How does vacation travel affect your sense of well-being and happiness? Marketing professor Joe Sirgy says his research findings may surprise some.
“Our results contradict the general belief that leisure travel affects an individual’s life satisfaction through positive emotions related to health and safety,” says Sirgy. These emotions, he says, include “feeling relaxed, rested, and mentally re-charged after the trip, or feeling healthier because the trip required physical activity.”
Negative satisfaction
Instead, his study found that satisfaction was “strongly influenced by travelers’ not feeling too tired and exhausted, not getting sick, not gaining weight, and not worrying about catching a disease” on their vacation — that is, an absence of negative emotions related to health and safety.”
His research, he says, suggests that holiday travel that “reduces the possibility of negative emotions arising from health and safety issues can significantly contribute to the vacationer’s overall sense of well-being or life satisfaction.”
Testing model on 260 tourists
Sirgy, who specializes in quality-of-life studies, conducted a survey of more than 260 tourists to test his model, which examines how the perceived benefits and costs of a travel trip affect tourist satisfaction with life in general and 13 specific life areas or domains that include social life, family life, financial life, and arts and culture in addition to health and safety.
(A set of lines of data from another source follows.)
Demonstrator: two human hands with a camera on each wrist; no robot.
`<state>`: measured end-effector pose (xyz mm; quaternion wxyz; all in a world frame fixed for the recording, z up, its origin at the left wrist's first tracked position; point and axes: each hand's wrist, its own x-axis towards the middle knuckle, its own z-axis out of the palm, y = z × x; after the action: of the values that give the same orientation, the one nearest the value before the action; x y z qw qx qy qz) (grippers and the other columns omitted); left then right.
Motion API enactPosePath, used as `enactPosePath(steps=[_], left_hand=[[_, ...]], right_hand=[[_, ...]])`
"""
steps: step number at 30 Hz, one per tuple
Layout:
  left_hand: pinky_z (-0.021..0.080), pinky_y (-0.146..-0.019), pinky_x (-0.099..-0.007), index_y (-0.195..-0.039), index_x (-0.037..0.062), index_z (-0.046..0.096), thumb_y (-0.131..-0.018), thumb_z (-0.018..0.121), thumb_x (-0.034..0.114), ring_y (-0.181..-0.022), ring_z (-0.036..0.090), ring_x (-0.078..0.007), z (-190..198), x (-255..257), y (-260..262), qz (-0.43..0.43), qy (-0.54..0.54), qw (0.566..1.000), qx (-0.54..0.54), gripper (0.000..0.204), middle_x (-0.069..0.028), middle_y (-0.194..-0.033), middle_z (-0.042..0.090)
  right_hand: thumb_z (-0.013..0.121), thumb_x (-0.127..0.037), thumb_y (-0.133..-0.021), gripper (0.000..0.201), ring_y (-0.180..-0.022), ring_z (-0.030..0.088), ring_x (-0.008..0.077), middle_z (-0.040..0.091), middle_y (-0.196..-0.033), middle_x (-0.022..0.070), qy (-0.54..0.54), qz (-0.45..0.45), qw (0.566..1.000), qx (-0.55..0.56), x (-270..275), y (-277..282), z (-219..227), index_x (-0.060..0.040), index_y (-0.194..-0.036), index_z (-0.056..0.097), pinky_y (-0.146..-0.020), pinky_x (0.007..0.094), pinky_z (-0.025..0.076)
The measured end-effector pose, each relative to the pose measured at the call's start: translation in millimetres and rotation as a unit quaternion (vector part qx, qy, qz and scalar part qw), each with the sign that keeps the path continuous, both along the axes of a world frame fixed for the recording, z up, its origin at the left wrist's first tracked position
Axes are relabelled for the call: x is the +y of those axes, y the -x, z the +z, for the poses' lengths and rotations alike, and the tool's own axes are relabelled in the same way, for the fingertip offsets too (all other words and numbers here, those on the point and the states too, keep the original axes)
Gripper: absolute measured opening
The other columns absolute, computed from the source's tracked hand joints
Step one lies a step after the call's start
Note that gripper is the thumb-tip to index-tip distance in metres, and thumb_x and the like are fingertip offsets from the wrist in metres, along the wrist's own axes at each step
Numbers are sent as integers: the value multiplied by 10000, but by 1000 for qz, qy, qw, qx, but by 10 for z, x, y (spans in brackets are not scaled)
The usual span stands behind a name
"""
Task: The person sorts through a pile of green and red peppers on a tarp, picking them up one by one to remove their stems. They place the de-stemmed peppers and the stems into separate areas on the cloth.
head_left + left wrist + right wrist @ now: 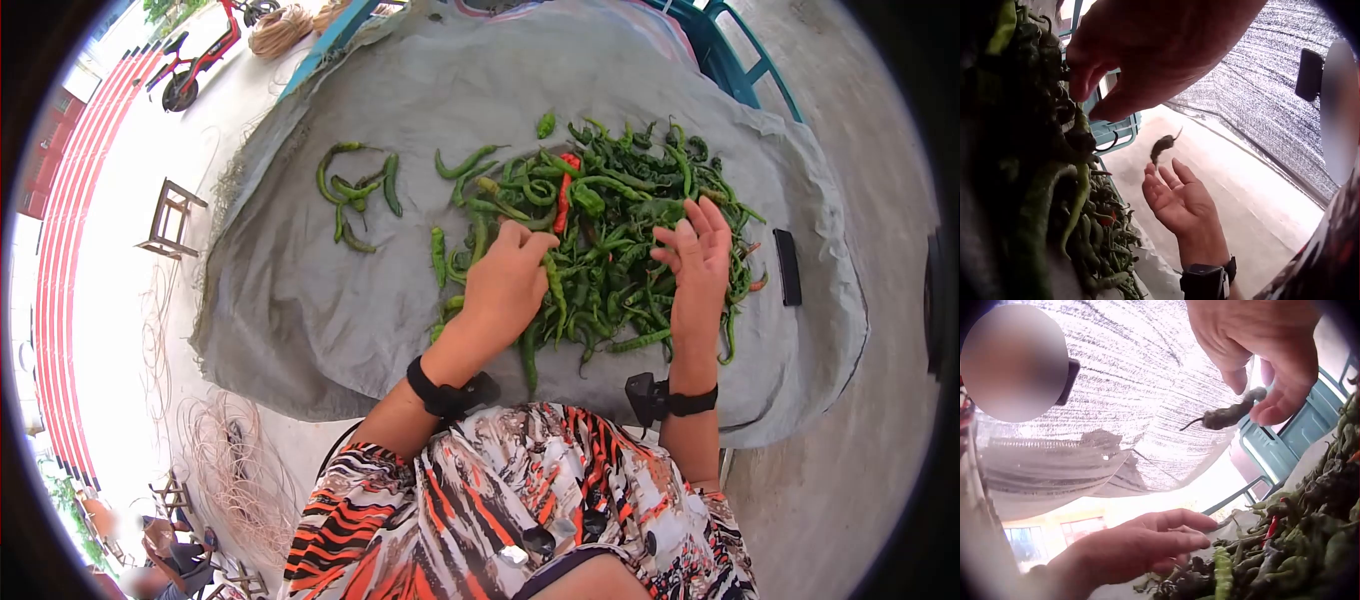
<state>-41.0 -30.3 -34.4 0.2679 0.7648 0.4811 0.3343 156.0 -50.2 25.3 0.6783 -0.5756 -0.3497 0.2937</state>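
Observation:
A heap of green chilli peppers point(615, 285) lies on a grey cloth point(300, 300). Over its left side my left hand point(507, 275) bends down, thumb and fingers at the upper end of a long light green pepper point(1079, 194) that hangs against the heap. My right hand point(700, 260) is raised above the heap's right side, palm turned up and inward. A dark, shrivelled pepper point(1229, 415) sits at its fingertips, stem pointing away. In the left wrist view this dark pepper point(1163, 147) stands out past the fingers.
A small group of peppers point(355, 190) lies apart on the left of the cloth. A red pepper point(564, 195) shows in the heap. A black phone-like object point(788, 268) rests right of it. Teal railings point(755, 60) stand behind; a wooden stool point(173, 220) is at left.

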Motion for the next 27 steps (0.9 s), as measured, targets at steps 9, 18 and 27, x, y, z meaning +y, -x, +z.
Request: enactPosePath(steps=[9, 18, 27], left_hand=[[517, -691, -427, -1016, 109, 614, -790, 620, 46, -870, 623, -328, -13, 41, -25, 10, -63, 996, 61, 235, -106, -1110, 554], [503, -664, -416, -967, 106, 625, -810, 677, 160, -814, 637, -291, 56, -22, 59, 64, -51, 996, 39, 174, -73, -863, 642], [479, -622, -415, -962, 111, 626, -831, 683, 189, -773, 634, -297, 180, -75, 60, 73, 149, 985, 45, 162, -81, -832, 634]], right_hand=[[579, -109, -942, 273, -787, 591, 75, 643, -1003, 38, 191, 357, 901, -152, -193, -16, -325, -26, -1201, 569, -665, 230, 489], [607, -118, -935, 291, -644, 558, 57, 609, -764, 2, 196, 382, 869, -244, -199, 34, -346, -11, -1205, 582, -569, 216, 438], [585, -140, -955, 242, -604, 535, 55, 575, -688, -1, 214, 369, 888, -172, -206, -79, -217, -3, -1153, 612, -553, 233, 424]])
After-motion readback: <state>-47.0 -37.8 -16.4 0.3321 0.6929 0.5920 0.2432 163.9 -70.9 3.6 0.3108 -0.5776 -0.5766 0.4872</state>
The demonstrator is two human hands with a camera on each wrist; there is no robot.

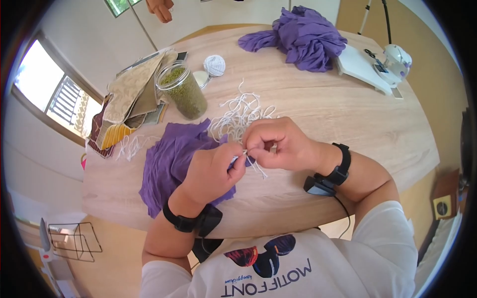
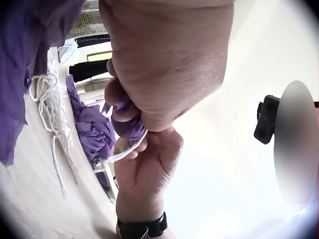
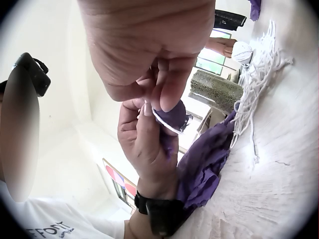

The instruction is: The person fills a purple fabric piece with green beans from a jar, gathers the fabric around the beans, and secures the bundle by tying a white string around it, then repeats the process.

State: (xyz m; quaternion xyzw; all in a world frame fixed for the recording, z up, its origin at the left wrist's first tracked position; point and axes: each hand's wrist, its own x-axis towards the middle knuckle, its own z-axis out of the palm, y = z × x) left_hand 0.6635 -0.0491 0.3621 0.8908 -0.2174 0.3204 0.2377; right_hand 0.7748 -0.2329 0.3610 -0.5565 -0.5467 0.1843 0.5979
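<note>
Clearly left hand [image 1: 214, 166] holds cloth [image 2: 130, 128], right hand [image 1: 284, 144] string [image 2: 126, 152].

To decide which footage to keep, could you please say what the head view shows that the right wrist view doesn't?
Only the head view shows the sewing machine and yellow fabric. Only the right wrist view shows the black device at the person's head. Both show the left hand, right hand, purple cloth, white strings and green bean jar.
</note>
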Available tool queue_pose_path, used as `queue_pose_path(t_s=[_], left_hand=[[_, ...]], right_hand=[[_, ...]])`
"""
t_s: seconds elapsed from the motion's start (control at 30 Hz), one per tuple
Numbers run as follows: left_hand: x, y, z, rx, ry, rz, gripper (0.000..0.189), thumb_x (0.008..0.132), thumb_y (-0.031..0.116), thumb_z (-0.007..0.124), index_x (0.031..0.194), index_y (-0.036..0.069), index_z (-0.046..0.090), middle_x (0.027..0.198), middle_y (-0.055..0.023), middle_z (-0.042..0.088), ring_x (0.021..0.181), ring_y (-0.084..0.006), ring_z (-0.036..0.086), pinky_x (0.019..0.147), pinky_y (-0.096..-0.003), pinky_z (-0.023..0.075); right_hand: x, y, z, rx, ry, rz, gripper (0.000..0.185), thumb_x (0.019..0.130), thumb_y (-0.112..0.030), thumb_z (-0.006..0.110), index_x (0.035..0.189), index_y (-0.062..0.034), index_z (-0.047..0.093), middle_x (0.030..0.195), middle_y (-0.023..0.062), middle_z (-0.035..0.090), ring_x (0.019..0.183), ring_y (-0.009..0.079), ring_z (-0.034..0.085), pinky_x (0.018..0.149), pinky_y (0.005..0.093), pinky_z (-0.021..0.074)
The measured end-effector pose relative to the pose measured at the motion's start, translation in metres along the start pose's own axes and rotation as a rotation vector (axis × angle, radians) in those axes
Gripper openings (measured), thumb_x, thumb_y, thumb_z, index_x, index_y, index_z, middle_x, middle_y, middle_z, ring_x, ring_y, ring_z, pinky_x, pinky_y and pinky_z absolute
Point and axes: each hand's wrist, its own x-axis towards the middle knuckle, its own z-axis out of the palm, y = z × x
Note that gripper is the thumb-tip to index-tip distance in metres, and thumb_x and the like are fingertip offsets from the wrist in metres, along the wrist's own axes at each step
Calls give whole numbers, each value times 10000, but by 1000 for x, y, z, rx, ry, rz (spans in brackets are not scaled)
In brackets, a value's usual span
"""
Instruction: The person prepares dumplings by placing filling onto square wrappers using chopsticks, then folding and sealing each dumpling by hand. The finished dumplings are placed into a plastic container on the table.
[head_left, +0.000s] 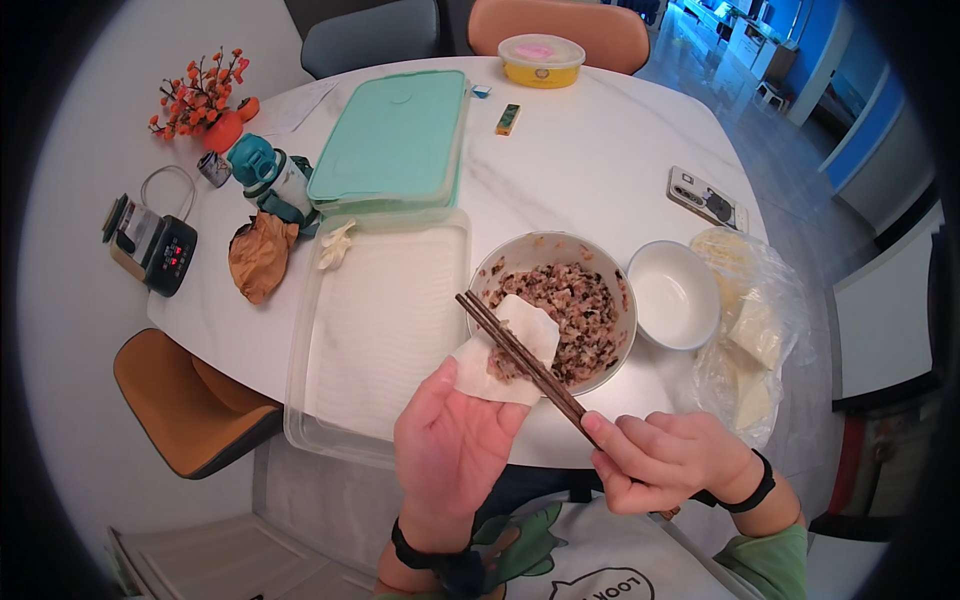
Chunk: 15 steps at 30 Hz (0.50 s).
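My left hand (463, 435) is palm up, with a thin dough wrapper (480, 373) lying across its fingers. A little minced filling sits on the wrapper. My right hand (664, 461) grips a pair of dark wooden chopsticks (525, 358), whose far part crosses over the wrapper. Just behind is a bowl of minced filling with dark bits (581, 315). One folded dumpling (336, 246) lies at the far left corner of a clear plastic tray (459, 262). On the right, a plastic bag (787, 315) holds more wrappers (756, 330).
A white bowl (673, 295) stands between the filling bowl and the bag. Beyond the tray is a green-lidded container (394, 135). A bottle (274, 176), crumpled brown paper (261, 257) and a small appliance (157, 244) stand left; a phone (706, 199) and a yellow tub (541, 64) lie farther off.
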Motion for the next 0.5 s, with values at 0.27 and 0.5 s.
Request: queue_pose_path(t_s=[0.27,0.5], left_hand=[[6,5,-10,-313,-143,14,506,1035,179,278,1432,-128,206,1498,-265,309,1413,-347,303,1191,-468,233],[11,13,-17,-297,-146,37,527,1026,210,268,1432,-125,226,1483,-235,350,1391,-332,343,1177,-459,270]], right_hand=[[-4,-1,-11,70,-16,-28,267,758,-66,668,771,-140,413,1117,202,659,681,150,541,525,221,430],[-16,-1,-28,242,-37,17,226,782,-77,689,896,-114,496,1094,206,664,681,186,586,537,248,471]])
The data provided support for the overall model, he says, and identified various positive and negative influences on tourists’ life satisfaction.
In another example of satisfaction resulting from an absence of negative emotions, Sirgy found that financially, vacationers’ satisfaction stemmed from “not running out of money during the trip, not returning with significant debt, and not spending on frivolous things” — rather than “feeling that the trip was well worth the money spent, spending money specifically saved for travel, or saving money through bargain hunting and thriftiness.”
Positive social change through research
A specialist in quality-of-life research, Sirgy received the Distinguished Quality-of-Life Researcher Award, the highest honor of the International Society for Quality-of-Life Studies. His applied research has examined housing well-being and real estate, quality of work life, leisure well-being and tourism marketing, community quality of life and economic development, health-related quality of life and healthcare marketing, corporate social performance, and ethics codes development for business organizations.
One of Sirgy’s books deals with how quality-of-life research can be conducted from an ethical marketing perspective, an approach based on positive social change. It’s a “highly pragmatic” marketing approach, he says. “It allows social and behavioral scientists from any discipline to apply marketing concepts to plan social change and assess the impact of intervention strategies on the quality of life of targeted populations.”